US airlines spent over $5 billion on jet fuel in March, up 56% from February, and are responding by cutting routes and raising fares. This signals real demand destruction in air travel and confirms that higher oil prices tied to the Iran conflict are feeding through to consumers.

Details

  1. What happened: US airlines’ jet fuel expenditures jumped 56% month-on-month in March to over $5 billion as both fuel prices and consumption surged. Carriers are reacting by cutting routes and raising airfares. Concurrent political reporting notes Trump advisers are worried that elevated jet fuel and gasoline prices, linked to the Iran war and associated oil spike, are becoming a domestic political liability and are pushing for a quicker end to the conflict.

  2. Supply/demand impact: On the demand side, airlines’ route cuts and higher fares are early indicators of demand destruction in air travel as fuel costs bite.

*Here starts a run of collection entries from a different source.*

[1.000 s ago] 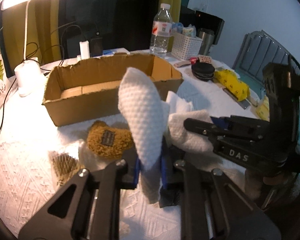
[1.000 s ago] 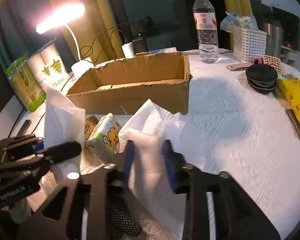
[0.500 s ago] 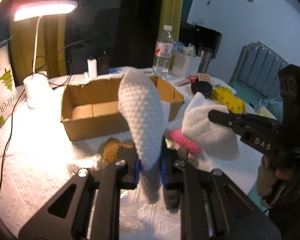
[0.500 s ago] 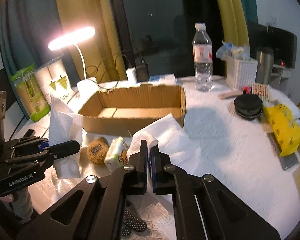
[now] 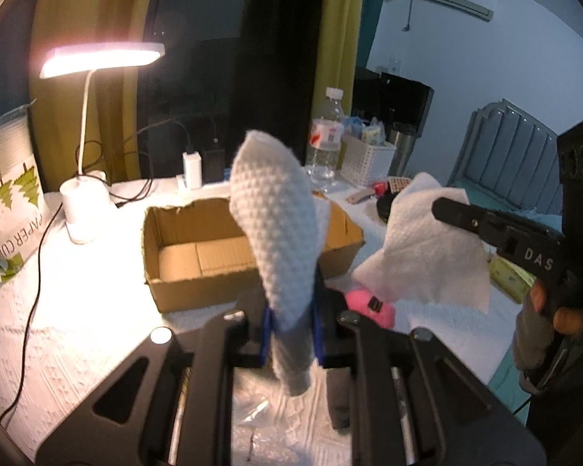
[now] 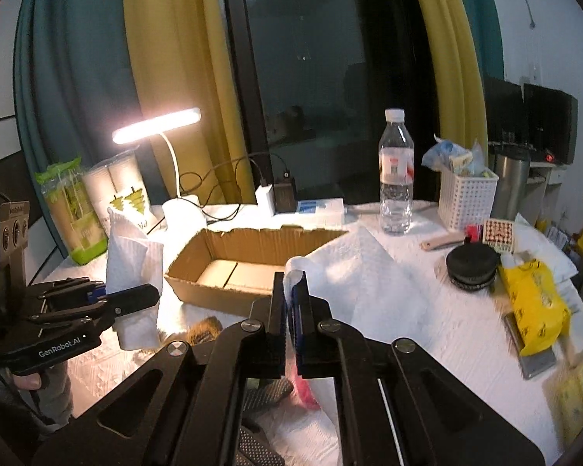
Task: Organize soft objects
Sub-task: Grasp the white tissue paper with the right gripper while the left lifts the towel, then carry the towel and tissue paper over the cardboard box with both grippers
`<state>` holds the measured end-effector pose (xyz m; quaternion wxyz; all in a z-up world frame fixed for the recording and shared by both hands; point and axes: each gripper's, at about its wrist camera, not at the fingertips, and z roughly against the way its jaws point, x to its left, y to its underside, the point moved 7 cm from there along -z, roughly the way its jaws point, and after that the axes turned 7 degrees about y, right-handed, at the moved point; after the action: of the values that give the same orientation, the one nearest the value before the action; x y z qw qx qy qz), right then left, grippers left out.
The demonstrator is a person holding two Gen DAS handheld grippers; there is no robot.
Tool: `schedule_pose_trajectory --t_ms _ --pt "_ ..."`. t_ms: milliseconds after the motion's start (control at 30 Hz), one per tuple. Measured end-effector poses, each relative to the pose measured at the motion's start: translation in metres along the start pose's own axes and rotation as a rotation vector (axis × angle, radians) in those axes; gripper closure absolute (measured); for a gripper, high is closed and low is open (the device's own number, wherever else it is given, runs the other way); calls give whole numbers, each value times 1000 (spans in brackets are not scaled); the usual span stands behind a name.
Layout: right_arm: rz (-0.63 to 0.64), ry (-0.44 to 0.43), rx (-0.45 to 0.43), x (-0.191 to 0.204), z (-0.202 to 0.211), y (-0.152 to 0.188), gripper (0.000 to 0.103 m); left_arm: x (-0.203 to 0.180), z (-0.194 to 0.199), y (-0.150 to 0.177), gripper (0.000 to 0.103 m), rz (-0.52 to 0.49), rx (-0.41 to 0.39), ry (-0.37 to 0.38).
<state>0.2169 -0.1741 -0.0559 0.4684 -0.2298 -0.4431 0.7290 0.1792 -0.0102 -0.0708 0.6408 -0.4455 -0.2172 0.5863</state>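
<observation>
In the left wrist view my left gripper (image 5: 291,310) is shut on a white embossed paper towel (image 5: 280,233) that stands up between its blue pads. To the right, my right gripper (image 5: 441,206) holds a second white paper towel (image 5: 423,260) in the air. In the right wrist view the right gripper (image 6: 289,295) is shut on that towel (image 6: 361,275), which drapes off to the right. The left gripper (image 6: 151,293) with its towel (image 6: 132,252) is at the left. An open cardboard box (image 5: 198,248) (image 6: 248,248) lies beyond both. A pink plush (image 5: 369,306) and a brown fuzzy item (image 6: 206,330) rest on the table.
A lit desk lamp (image 5: 81,209) and cables stand at the back left beside a paper cup pack (image 6: 77,217). A water bottle (image 6: 395,178), white basket (image 6: 466,202), black round case (image 6: 472,268) and yellow bag (image 6: 532,303) crowd the right side. White textured cloth (image 5: 58,334) covers the table.
The right gripper's jaws closed on the paper towel and lifted it off the table. Both grippers rose with their towels, so the box and table now look farther below.
</observation>
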Motion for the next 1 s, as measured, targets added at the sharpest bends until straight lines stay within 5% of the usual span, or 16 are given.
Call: schedule_pose_trajectory --t_ms 1000 --pt "47 -47 -158 -20 -28 -85 100 13 -41 -64 87 -19 -40 -41"
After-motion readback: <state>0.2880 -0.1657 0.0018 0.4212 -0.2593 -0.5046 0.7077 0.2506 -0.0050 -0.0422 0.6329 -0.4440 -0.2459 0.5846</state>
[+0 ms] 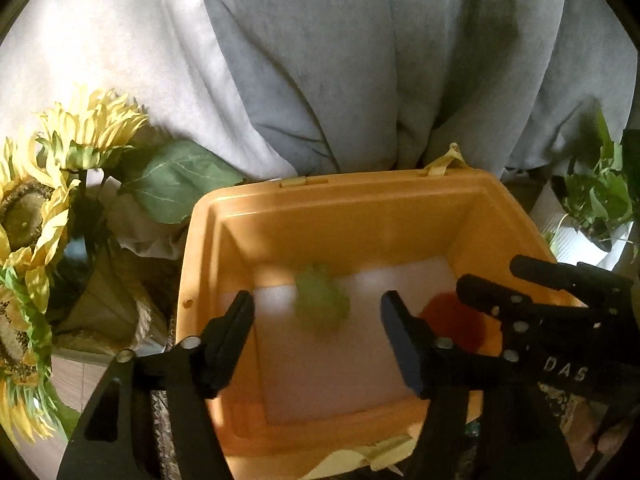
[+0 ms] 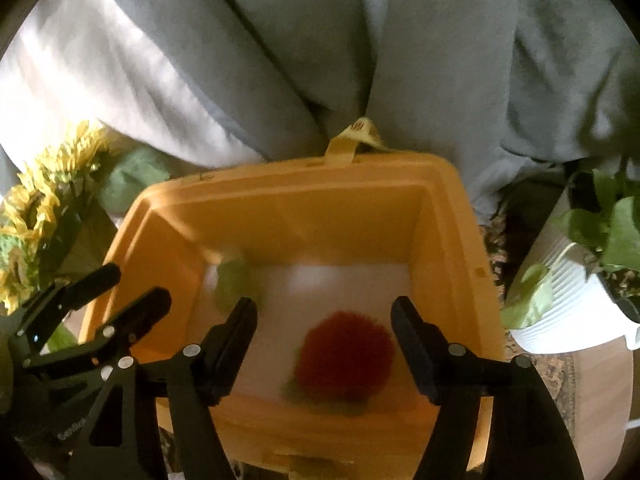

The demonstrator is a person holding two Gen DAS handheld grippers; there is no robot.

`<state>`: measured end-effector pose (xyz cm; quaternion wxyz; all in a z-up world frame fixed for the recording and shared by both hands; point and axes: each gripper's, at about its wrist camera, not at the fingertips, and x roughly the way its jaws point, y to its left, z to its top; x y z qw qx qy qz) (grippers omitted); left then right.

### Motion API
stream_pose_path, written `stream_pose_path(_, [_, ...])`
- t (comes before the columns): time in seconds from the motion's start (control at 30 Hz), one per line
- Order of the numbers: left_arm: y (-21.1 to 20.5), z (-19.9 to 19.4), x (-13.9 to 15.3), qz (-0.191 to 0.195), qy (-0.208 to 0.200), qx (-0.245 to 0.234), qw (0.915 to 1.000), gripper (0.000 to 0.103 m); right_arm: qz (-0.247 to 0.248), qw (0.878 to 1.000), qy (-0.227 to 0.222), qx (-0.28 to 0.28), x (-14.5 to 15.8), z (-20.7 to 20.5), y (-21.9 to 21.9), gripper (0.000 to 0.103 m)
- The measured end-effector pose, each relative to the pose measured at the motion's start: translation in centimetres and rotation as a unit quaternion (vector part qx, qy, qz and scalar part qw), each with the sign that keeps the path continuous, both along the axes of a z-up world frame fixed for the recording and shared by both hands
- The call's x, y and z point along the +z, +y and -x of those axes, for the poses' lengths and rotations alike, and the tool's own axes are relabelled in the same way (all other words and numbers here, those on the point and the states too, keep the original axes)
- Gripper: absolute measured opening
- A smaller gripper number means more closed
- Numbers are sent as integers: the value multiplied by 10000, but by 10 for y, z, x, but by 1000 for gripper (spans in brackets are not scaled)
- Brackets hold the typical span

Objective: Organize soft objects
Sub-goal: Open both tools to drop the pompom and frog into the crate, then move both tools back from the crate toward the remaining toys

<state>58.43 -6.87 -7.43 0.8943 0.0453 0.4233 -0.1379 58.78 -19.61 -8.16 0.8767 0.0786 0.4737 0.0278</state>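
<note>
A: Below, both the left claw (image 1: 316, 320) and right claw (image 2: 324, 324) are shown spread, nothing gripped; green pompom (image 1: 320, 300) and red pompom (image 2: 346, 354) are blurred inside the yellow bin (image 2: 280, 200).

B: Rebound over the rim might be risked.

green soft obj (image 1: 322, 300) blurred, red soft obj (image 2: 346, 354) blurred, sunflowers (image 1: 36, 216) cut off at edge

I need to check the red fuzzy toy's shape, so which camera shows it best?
The right wrist view: the red fuzzy toy lies whole and central in the orange bin, between the open right tongs. In the left wrist view the toy is only a partial red patch, blocked by tong arms.
</note>
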Motion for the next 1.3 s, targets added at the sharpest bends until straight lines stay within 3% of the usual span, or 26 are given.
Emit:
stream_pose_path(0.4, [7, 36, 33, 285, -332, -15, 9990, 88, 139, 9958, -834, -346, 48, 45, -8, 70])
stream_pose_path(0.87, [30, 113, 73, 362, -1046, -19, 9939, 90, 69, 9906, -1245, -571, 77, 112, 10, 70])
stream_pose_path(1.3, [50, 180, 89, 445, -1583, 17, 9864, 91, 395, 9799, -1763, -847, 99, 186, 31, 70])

This will gradually curtail jet fuel demand growth vs. prior trajectories, partially offsetting war-related supply tightness. The elasticity is modest in the very short term, but a sustained fuel cost shock could shave several percentage points off global jet fuel demand growth over the year. On the policy side, heightened political sensitivity to fuel prices raises the probability of government actions to cap domestic prices (SPR releases, waivers, or diplomatic pressure to de-escalate), which could be bearish for crude over a medium horizon if realized.

  3. Affected assets and direction: Airline equities are negatively impacted by higher input costs and capacity cuts. Jet fuel and distillate cracks may see near-term support from tightness but face medium-term downside as demand destruction accumulates. Crude oil may initially remain firm on supply risks, but the political narrative increases the chance of interventions (e.g., SPR releases) that would be bearish if announced. US gasoline futures are also in focus as a political variable.

  4. Historical precedent: During past oil spikes (2008, 2011–2012), sustained high fuel costs led airlines to cut capacity and raise fares, eventually moderating jet fuel demand and contributing to a peaking of crude prices. Political pressure around gasoline prices has previously triggered SPR releases (e.g., 2011 Libya).

  5. Duration: Demand-side effects unfold over months, not days. The immediate market move is more in airline equities and jet fuel cracks; the larger crude impact depends on whether political concern crystallizes into concrete supply measures or Iran de-escalation. For now, this is an early but material signal that the current oil shock is feeding back into real-economy demand and US policy risk.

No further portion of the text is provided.